Em busca do gato, Toru conhece May Kasahara, uma adolescente de 16 anos totalmente diferente de qualquer estereótipo que possamos ter de um adolescente. Excepto pela insegurança. May coloca as questões mais incríveis e tem também um trabalho muito invulgar, classificar pessoas pelo seu grau de calvíce. Também a propósito do gato, Toru conhece Malta Kano, uma medium que descobre o seu poder na água e Creta Kano, a irmã, uma prostituta da mente. Estão a conseguir acompanhar? Entretanto, Kumiko desaparece para sempre e Toru embarca na viagem da sua vida. Uma viagem ao interior, à solidão, ao mais profundo da mente.

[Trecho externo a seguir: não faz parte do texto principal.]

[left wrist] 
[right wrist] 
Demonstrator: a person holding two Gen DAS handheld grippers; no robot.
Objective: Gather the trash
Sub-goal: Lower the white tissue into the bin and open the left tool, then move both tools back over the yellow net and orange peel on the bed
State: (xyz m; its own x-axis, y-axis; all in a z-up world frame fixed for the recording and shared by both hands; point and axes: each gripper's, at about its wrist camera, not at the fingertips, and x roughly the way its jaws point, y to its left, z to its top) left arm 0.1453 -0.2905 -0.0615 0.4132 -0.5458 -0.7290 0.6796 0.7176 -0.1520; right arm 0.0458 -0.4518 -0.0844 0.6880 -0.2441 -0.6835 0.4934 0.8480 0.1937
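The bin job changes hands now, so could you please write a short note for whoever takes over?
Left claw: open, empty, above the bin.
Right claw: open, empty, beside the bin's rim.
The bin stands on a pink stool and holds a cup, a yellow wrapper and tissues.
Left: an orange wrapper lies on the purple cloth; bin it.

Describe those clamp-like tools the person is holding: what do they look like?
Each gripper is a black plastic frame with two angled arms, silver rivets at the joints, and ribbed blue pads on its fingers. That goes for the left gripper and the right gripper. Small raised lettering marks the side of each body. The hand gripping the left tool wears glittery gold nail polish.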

Como sempre Murakami é sublime na construção de personagens (como estas que vos apresentei há ainda muitas outras), na interligação das histórias e na forma como todos parecem querer levar-se ao limite para descobrir sabe-se lá o quê. Este livro é tão intenso, perturbador e maravilhoso que tive de respirar fundo e olhar para o tecto durante longos minutos quando terminei, tal era a torrente de emoções que estava a sentir. Não pensem que pertenço a uma história do autor, senti-me mesmo assim. Deixem que o pássaro vos dê corda. Este é um livro no qual vale a pena perderem-se.

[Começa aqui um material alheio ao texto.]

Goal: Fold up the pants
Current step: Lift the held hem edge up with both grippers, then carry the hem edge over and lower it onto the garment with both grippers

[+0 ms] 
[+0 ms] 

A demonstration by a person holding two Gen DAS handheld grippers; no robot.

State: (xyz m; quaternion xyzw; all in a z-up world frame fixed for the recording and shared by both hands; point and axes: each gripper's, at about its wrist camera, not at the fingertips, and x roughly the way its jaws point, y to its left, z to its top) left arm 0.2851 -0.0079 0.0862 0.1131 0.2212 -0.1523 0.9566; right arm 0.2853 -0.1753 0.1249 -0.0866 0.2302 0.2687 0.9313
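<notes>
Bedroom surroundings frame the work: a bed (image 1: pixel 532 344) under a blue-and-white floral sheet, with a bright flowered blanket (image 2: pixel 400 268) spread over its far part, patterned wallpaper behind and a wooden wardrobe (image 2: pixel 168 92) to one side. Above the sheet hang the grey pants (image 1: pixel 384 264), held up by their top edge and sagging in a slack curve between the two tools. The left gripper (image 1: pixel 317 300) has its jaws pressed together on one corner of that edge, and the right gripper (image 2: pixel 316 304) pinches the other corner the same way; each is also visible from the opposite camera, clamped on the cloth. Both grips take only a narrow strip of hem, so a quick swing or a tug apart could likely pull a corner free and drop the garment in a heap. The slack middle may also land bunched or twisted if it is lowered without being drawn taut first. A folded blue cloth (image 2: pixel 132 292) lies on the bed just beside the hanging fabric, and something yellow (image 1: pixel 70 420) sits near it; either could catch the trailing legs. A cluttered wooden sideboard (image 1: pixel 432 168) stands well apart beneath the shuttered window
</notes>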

“Basta ser feliz pelo tempo que um fósforo leva a acender e a apagar. Dita fica em silêncio e pondera quantos fósforos se acenderam e apagaram na sua vida. Foram muitos, ela não é capaz de contá-los. Foram muitos pequenos momentos em que a chama brilhou, inclusive na mais absoluta escuridão. Alguns desses momentos deram-se quando, em meio ao maior dos desastres, ela abriu um livro e mergulhou nele.

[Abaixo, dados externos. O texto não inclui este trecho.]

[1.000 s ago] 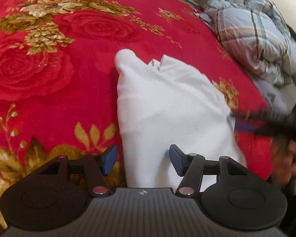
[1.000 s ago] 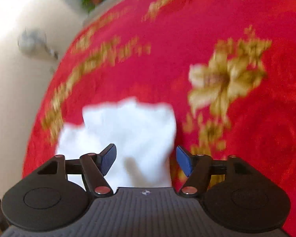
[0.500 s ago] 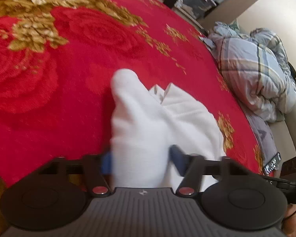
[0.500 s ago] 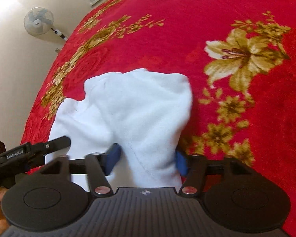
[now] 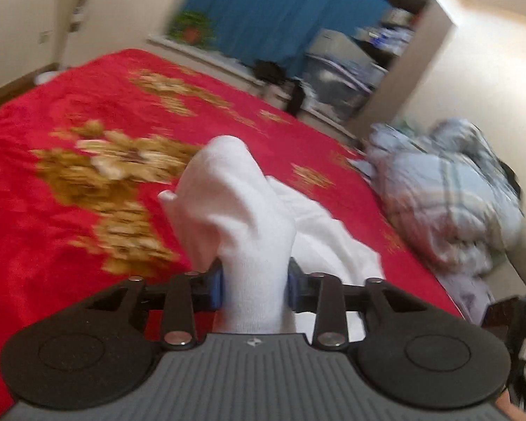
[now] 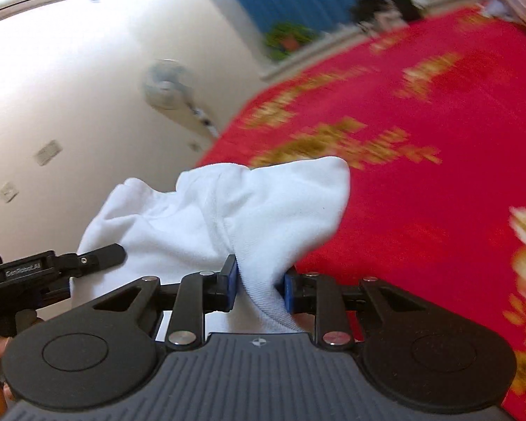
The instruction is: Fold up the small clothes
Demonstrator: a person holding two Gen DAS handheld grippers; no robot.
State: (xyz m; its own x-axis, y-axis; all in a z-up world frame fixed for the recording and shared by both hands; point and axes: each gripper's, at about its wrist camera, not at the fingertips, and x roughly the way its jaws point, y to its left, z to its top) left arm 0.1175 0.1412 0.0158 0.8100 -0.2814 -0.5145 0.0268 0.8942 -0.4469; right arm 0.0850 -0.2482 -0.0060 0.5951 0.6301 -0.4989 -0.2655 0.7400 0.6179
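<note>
A small white garment [image 5: 242, 210] hangs bunched above the red flowered bedspread [image 5: 52, 210]. My left gripper [image 5: 254, 286] is shut on its near edge, with cloth rising between the blue pads. In the right wrist view the same white garment [image 6: 249, 214] is held by my right gripper [image 6: 259, 287], shut on a hemmed edge. The left gripper's black finger [image 6: 98, 258] shows at the left of that view, touching the cloth.
A crumpled plaid quilt [image 5: 445, 189] lies at the bed's right side. Beyond the bed are a blue curtain [image 5: 280, 10], a potted plant [image 5: 193, 28] and storage bins [image 5: 340, 80]. A standing fan [image 6: 168, 84] stands by the white wall left of the bed.
Both grippers closed on the white garment and lifted it off the bedspread. Both views have tilted up from the bed toward the room.
</note>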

A sua pequena biblioteca é uma caixa de fósforos.”
A Bibliotecária de Auschwitzé um romance baseado na história verídica de uma jovem checa - Dita Dorachova - e da sua estadia no terrível campo de concentração de Auschwitz. Aos 14 anos Dita era bibliotecária, uma profissão ilegal em Auschwitz, onde a posse de um livro era punida com a morte. Porque os livros nos fazem pensar, questionar, crescer e os nazis não queriam que os judeus e outros exilados pensassem. Queriam que morressem. Todos, sem excepção. E mesmo no meio da morte, da miséria, da degradação total, os judeus arranjaram forças para resistir. Dita manteve-se inquebrável. A sua tarefa de bibliotecária no campo familiar de fachada criado pelos nazis era um ato de rebeldia mas sobretudo um testemunho da resiliência e da força imensa destas pessoas testadas até aos limites que nunca julgaram ter. Abrir um livro, ensinar aquelas crianças foi como acender um fósforo de felicidade. E durante esse curto período, a luz vencia a escuridão.
Este foi um dos livros mais brutais e impactantes que li sobre este período vergonhoso da história da humanidade. Já estive em Auschwitz. Já vi e li muitos filmes e documentários, mas à excepção da visita real, nada me fez compreender tão bem o horror vivido por estas pessoas. E também a capacidade incrível que temos de ser bons, humanos, fortes. Recomendo vivamente a todos. Acho inclusive que devia ser leitura obrigatória nas escolas.